- **ACTIVITY**
Your response should consist of every line below, reproduced without alteration.
*** DATA TO PROCESS ***
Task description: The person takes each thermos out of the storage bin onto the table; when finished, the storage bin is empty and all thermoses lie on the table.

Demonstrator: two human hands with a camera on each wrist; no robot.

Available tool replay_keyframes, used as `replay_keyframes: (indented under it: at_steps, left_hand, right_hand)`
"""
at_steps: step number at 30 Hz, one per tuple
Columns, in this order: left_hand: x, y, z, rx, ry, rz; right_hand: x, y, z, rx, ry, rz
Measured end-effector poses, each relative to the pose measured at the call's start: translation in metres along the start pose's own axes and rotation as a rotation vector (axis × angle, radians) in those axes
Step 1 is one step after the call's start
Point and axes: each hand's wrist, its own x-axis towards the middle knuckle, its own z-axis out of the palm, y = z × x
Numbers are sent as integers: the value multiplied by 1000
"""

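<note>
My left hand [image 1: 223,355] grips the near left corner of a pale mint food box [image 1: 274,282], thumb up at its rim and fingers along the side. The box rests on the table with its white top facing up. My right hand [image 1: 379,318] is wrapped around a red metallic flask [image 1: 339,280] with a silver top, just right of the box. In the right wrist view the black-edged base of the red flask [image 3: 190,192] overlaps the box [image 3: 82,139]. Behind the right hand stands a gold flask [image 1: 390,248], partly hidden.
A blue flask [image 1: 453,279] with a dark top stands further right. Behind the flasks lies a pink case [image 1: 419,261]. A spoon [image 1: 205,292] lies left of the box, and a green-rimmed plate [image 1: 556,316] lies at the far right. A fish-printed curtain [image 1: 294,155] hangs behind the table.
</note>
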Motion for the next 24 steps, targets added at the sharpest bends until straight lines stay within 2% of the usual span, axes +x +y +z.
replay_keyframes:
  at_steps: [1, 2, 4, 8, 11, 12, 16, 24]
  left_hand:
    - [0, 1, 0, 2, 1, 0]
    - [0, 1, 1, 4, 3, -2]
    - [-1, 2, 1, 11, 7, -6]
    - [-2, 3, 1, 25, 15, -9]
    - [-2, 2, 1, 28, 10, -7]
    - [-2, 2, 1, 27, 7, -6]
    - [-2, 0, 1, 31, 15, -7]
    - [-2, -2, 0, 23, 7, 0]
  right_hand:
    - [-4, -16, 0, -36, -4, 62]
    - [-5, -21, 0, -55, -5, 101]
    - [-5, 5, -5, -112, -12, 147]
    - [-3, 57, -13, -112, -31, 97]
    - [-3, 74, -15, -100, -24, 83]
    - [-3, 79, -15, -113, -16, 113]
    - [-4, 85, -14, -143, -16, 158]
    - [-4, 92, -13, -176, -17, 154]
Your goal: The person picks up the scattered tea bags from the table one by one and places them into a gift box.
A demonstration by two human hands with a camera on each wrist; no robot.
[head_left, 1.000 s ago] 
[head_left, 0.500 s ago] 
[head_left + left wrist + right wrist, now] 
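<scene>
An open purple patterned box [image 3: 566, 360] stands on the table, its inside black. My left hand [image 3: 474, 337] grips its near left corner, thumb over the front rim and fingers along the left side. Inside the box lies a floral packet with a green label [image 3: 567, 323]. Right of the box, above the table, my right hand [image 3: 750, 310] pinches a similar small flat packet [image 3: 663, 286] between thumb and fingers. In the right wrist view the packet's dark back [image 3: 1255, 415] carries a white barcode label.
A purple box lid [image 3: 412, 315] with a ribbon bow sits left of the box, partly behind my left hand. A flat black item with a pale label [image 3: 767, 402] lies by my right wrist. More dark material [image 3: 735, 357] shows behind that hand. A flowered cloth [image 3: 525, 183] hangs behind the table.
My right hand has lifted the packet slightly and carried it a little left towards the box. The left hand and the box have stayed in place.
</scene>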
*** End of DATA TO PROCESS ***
- **TASK OUTPUT**
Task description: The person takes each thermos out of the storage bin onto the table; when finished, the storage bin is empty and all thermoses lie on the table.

Demonstrator: two human hands with a camera on each wrist; no robot.

Available tool replay_keyframes, used as `replay_keyframes: (indented under it: at_steps, left_hand, right_hand)`
"""
at_steps: step number at 30 Hz, one per tuple
Columns, in this order: left_hand: x, y, z, rx, ry, rz; right_hand: x, y, z, rx, ry, rz
Measured end-effector poses, each relative to the pose measured at the call's start: translation in metres along the start pose's own axes and rotation as a rotation vector (axis × angle, radians) in those axes
Step 1 is one step after the call's start
Point and axes: each hand's wrist, its own x-axis towards the middle knuckle, its own z-axis out of the palm, y = z × x
Numbers are sent as integers: the value multiplied by 1000
"""

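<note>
My left hand [image 1: 223,355] grips the near left corner of a pale mint food box [image 1: 274,282], thumb up at its rim and fingers along the side. The box rests on the table with its white top facing up. My right hand [image 1: 379,318] is wrapped around a red metallic flask [image 1: 339,280] with a silver top, just right of the box. In the right wrist view the black-edged base of the red flask [image 3: 190,192] overlaps the box [image 3: 82,139]. Behind the right hand stands a gold flask [image 1: 390,248], partly hidden.
A blue flask [image 1: 453,279] with a dark top stands further right. Behind the flasks lies a pink case [image 1: 419,261]. A spoon [image 1: 205,292] lies left of the box, and a green-rimmed plate [image 1: 556,316] lies at the far right. A fish-printed curtain [image 1: 294,155] hangs behind the table.
</note>
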Motion for the next 24 steps, targets added at the sharpest bends until straight lines stay within 2% of the usual span, axes +x +y +z.
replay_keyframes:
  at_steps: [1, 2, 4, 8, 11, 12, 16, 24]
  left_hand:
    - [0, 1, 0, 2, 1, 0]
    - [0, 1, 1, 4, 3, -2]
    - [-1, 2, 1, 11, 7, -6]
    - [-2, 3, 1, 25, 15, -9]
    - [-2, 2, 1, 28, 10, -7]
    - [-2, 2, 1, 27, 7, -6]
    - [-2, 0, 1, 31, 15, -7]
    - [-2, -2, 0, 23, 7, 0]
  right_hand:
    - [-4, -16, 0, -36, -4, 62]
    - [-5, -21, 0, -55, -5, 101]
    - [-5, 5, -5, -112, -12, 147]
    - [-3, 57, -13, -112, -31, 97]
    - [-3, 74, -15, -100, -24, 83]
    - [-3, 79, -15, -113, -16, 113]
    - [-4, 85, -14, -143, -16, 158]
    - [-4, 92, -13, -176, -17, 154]
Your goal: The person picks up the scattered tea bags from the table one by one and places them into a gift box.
A demonstration by two human hands with a camera on each wrist; no robot.
[head_left, 1.000 s ago] 
[head_left, 0.500 s ago] 
[head_left + left wrist + right wrist, now] 
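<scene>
An open purple patterned box [image 3: 566, 360] stands on the table, its inside black. My left hand [image 3: 474, 337] grips its near left corner, thumb over the front rim and fingers along the left side. Inside the box lies a floral packet with a green label [image 3: 567, 323]. Right of the box, above the table, my right hand [image 3: 750, 310] pinches a similar small flat packet [image 3: 663, 286] between thumb and fingers. In the right wrist view the packet's dark back [image 3: 1255, 415] carries a white barcode label.
A purple box lid [image 3: 412, 315] with a ribbon bow sits left of the box, partly behind my left hand. A flat black item with a pale label [image 3: 767, 402] lies by my right wrist. More dark material [image 3: 735, 357] shows behind that hand. A flowered cloth [image 3: 525, 183] hangs behind the table.
My right hand has lifted the packet slightly and carried it a little left towards the box. The left hand and the box have stayed in place.
</scene>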

The exercise asks for nothing further.